Monash addressed his troops on the evening of 7 August:
For the first time in the history of this corps, all five Australian Divisions will tomorrow engage in the largest and most important battle operation ever undertaken by the Corps…...supported by exceptionally powerful artillery, tanks and aeroplanes on a scale never previously attempted.
Thick fog blanketed the battlefield when massed British guns brought down the creeping barrage at 4.20 a.m.
Sergeant Walter (‘Jimmy’) Downing of the 57th Battalion wrote:
……the whole world flared behind us…..a titanic pandemonium of ten thousand guns. We shouted to each other, but we couldn’t hear our own voices, buried beneath colossal ranges of sound.…
… Then a rattling of machine-guns told us that the lads in front were at grips with the enemy…
… We hurried forward…..as bullets zipped among us. …
Three hours later, German trenches were overrun and by mid-afternoon, the Australians had taken their objectives.
Gunner Helmore reported from deep into enemy territory:
Entering Fritz’s land with mixed feelings….abandoned gun positions, corpses littered about, blankets strewn everywhere….we could not repress a shudder at the gruesome sights we saw.
German trenches ploughed up by shells and a few still shapes in grey uniforms told the tale of our big barrage….. no barbed wire; no support or reserve trenches, just a small shallow front line…very different from German defences at Passchendaele.
Aircraft co-ordinated with ground forces and engaged multiple dogfights. The Roye road was strewn with hundreds of downed aircraft and derelict tanks.
George Maxwell found a group of dead Canadian machine gunners unwounded, killed by concussion from a high explosive shell:
Some were in a crouching posture, as if tending their guns. They looked as if they were still alive, some resembled wax figures.

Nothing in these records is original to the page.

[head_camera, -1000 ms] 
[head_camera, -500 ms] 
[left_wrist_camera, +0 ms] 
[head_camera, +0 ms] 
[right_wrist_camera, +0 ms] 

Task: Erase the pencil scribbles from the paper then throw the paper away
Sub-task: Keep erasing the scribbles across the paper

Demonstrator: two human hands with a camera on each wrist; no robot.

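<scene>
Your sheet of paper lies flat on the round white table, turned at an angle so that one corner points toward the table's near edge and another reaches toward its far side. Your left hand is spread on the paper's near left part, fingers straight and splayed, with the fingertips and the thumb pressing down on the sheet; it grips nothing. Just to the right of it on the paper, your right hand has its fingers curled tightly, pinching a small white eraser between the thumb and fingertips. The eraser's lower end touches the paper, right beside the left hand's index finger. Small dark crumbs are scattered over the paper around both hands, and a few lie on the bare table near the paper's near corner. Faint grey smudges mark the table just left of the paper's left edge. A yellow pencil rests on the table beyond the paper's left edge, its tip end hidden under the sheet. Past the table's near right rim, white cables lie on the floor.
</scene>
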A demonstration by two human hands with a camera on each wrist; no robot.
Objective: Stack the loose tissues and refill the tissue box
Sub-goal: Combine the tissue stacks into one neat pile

One….was caught in the act of lighting his pipe, his hands still cupped…and there he knelt, stone dead
The Australians pushed on – catching hundreds of Germans in the Morcourt Valley, with enemy still firing into their flank and rear.
Private Edward Lynch, 45th Battalion wrote:
….passing the old enemy trench behind us….we see a broken machine gun emplacement with five 3rd Division men lying dead…. bullet riddled, as they gamely rushed the enemy gun.
In shell holes are rifles left by the wounded men, so we know the Fritz gun reaped a heavy toll before it was silenced.
At the gun position we notice broad tracks of a tank….two enemy gunners lie dead just yards from the gun which is squashed flat, driven into the dust by….a tank…..
Flattened alongside the gun is a grey clothed heap of gory pulp…..a few hours ago the living body of a Fritz gunner.
On the ridge overlooking Morcourt, A Company with its left flank exposed saw Germans preparing to escape the Australian advance.
Reduced to half strength, they boldly attacked the village.
With flanking support, Captain Norman Wilson led his men into the village from the south headed by one tank, machine guns and a six pounder in rapid action.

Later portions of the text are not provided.